Exercise:
Can you return the records below exactly as they stand, but only from the first line through the one with "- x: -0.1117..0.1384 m"?
--- Source records ---
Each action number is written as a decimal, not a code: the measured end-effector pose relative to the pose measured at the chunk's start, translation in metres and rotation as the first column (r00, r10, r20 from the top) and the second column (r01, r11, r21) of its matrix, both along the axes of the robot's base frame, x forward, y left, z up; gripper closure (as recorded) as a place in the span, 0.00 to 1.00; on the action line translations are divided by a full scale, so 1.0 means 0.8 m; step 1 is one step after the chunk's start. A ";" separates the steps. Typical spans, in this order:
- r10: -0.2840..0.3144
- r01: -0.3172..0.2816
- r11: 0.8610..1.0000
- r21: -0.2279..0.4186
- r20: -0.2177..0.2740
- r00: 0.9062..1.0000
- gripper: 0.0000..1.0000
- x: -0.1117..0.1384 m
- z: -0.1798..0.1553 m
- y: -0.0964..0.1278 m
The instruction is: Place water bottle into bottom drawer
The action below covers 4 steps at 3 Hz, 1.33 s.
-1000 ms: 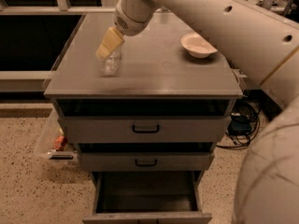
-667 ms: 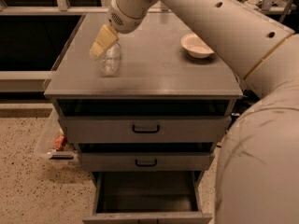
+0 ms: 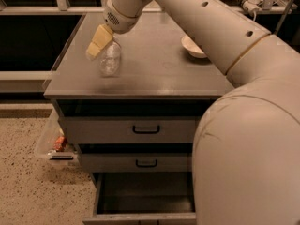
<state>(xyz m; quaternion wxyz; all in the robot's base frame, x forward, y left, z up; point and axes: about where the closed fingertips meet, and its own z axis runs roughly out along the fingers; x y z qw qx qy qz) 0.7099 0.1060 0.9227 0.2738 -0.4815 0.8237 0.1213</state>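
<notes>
Probably light, thin-walled and slippery, the water bottle (image 3: 110, 60) sits on the near-left part of the cabinet top (image 3: 159, 74), so I'd take it by the stiffer neck, though whether my gripper (image 3: 99, 41), right against it, is clamped on it I cannot tell.

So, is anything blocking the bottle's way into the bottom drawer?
Nothing visible. The gripper is at the bottle on the cabinet top. The bottom drawer stands open, and the two drawers above are shut.
</notes>
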 end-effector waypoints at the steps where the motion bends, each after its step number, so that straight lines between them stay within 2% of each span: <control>1: -0.015 0.015 1.000 -0.020 -0.025 1.000 0.00 0.008 -0.017 -0.002; 2: -0.034 0.032 0.999 -0.042 -0.047 0.998 0.00 0.016 -0.035 -0.004; 3: -0.056 0.048 0.995 -0.083 -0.095 0.994 0.00 0.023 -0.075 0.015; 4: -0.062 0.054 0.995 -0.086 -0.101 0.993 0.00 0.025 -0.080 0.011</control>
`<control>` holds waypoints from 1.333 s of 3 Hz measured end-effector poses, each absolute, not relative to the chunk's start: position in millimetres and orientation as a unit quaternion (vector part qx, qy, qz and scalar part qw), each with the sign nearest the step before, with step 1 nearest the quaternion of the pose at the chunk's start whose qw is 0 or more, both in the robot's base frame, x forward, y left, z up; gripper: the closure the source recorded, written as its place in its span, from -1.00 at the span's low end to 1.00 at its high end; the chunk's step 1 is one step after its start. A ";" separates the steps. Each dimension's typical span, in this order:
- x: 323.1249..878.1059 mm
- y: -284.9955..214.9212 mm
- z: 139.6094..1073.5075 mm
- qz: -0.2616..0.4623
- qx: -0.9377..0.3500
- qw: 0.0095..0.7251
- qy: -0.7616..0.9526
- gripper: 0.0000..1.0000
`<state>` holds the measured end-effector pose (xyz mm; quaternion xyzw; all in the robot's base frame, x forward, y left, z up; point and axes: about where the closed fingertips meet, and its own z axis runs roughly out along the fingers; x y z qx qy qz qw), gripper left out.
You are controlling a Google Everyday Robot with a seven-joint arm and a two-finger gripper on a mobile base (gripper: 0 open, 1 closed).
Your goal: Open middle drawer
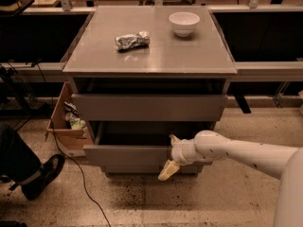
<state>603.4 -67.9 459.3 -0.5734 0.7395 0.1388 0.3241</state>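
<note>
The middle drawer (128,155) is a grey flat front, pulled partway out of the grey cabinet (151,60), and its dark inside shows behind the front. My gripper (169,155) is at the right part of that front. Its fingers are spread apart: the upper fingertip (172,139) is at the front's top edge and the tan lower finger (168,170) hangs below its bottom edge. The taller drawer front (149,107) sits above. A narrow strip of the lowest front (137,170) shows underneath.
A white bowl (184,22) and a crumpled foil packet (132,40) lie on the cabinet top. A cardboard box (66,126) stands at the cabinet's left. A person's shoe (40,176) and a cable (80,178) are on the floor at the left.
</note>
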 end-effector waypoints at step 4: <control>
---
Worked solution:
Each action number is written as a decimal, not a code: the measured end-effector pose relative to the pose measured at the chunk's start, translation in metres and rotation as the first column (r00, r10, r20 from the top) and the second column (r01, r11, r21) of its matrix, both along the axes of the robot's base frame, x forward, y left, z up; gripper closure (as recorded) as a place in the span, 0.00 to 1.00; on the action line translations are divided by a full scale, so 1.0 means 0.8 m; step 1 is one step after the chunk's start. A ";" separates the steps. Typical spans, in this order:
- r10: -0.2840..0.3144
- r01: -0.3172..0.2816
- r11: 0.8610..1.0000
- r21: -0.2279..0.4186
- r20: -0.2177..0.2740
- r00: 0.9062..1.0000
- gripper: 0.0000..1.0000
- x: -0.1117..0.1384 m

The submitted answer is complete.